◆ **What is expected**: Extract from the entries below, exactly as given, only the lines from the line containing "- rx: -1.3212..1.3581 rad" to the line containing "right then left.", both lines included.

◆ **Supplied data**:

————

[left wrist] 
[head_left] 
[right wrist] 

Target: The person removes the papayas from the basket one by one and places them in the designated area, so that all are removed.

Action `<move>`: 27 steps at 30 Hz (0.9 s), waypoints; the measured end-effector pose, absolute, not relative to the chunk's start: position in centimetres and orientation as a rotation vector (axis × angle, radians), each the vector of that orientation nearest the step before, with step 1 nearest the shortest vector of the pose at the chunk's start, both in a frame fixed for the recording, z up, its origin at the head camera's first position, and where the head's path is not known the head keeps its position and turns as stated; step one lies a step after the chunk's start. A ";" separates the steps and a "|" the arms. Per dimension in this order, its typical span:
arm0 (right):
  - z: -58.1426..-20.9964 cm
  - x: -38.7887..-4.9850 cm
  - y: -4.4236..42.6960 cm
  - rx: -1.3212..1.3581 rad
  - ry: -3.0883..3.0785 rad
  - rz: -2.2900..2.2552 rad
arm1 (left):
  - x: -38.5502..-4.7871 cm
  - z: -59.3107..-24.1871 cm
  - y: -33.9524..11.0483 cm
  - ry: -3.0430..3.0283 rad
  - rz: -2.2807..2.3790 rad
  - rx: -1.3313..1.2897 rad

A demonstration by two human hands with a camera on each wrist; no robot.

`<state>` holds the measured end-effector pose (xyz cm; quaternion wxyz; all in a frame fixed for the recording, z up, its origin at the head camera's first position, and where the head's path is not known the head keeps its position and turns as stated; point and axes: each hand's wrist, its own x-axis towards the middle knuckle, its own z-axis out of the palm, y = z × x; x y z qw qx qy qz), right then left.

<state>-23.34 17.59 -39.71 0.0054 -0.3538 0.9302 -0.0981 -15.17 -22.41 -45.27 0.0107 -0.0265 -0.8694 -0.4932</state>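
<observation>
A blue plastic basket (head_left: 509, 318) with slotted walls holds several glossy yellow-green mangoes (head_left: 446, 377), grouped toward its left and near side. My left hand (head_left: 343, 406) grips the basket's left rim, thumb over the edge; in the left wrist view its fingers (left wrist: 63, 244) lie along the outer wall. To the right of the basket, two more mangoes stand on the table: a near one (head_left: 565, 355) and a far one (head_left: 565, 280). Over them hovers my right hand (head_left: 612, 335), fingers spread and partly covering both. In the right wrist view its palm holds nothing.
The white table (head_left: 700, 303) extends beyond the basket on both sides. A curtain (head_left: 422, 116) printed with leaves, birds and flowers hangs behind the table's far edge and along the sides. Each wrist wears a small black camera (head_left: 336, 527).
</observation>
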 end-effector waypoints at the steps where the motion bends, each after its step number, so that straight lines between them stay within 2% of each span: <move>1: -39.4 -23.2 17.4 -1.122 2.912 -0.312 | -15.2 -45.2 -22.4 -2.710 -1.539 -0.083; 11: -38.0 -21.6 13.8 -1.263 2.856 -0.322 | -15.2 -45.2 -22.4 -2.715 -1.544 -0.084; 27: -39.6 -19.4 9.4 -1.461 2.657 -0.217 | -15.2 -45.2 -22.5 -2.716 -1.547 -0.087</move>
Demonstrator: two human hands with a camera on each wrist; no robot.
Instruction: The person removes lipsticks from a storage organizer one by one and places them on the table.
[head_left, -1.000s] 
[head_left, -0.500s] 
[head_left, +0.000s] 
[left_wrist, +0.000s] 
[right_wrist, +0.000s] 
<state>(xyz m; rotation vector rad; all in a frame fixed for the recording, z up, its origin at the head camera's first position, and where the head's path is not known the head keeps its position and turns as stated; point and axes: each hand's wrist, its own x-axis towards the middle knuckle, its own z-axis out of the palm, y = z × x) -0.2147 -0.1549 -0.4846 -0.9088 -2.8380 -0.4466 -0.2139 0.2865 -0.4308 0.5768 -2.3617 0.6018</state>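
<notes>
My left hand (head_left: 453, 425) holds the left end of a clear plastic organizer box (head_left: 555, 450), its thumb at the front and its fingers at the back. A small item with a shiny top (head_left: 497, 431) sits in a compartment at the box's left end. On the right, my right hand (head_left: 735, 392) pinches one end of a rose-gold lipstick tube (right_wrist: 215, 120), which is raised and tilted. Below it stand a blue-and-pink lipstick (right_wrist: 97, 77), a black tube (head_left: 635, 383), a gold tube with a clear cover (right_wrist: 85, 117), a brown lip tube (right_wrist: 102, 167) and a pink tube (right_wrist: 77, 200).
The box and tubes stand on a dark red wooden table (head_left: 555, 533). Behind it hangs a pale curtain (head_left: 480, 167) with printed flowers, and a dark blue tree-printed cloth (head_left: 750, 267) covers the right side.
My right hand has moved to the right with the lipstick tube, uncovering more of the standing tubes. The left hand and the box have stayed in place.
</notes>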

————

◆ **Task answer**:
  - rx: -1.3212..1.3581 rad
  - ry: -3.0883..3.0785 rad
  - rz: -2.2900..2.2552 rad
arm1 (left):
  - x: -38.5502..-4.7871 cm
  - z: -59.3107..-24.1871 cm
  - y: -33.9524..11.0483 cm
  - ry: -3.0430..3.0283 rad
  - rz: -2.2807..2.3790 rad
  - rx: -1.3313..1.2897 rad

A demonstration by two human hands with a camera on each wrist; no robot.

`<state>` holds the measured end-effector pose (xyz cm; quaternion wxyz; all in a frame fixed for the recording, z up, its origin at the head camera's first position, and where the head's path is not known the head keeps its position and turns as stated; point and axes: each hand's wrist, its own x-axis towards the middle knuckle, its own z-axis out of the palm, y = z × x; x y z qw qx qy qz), right then left.

Nothing else is needed for this exercise.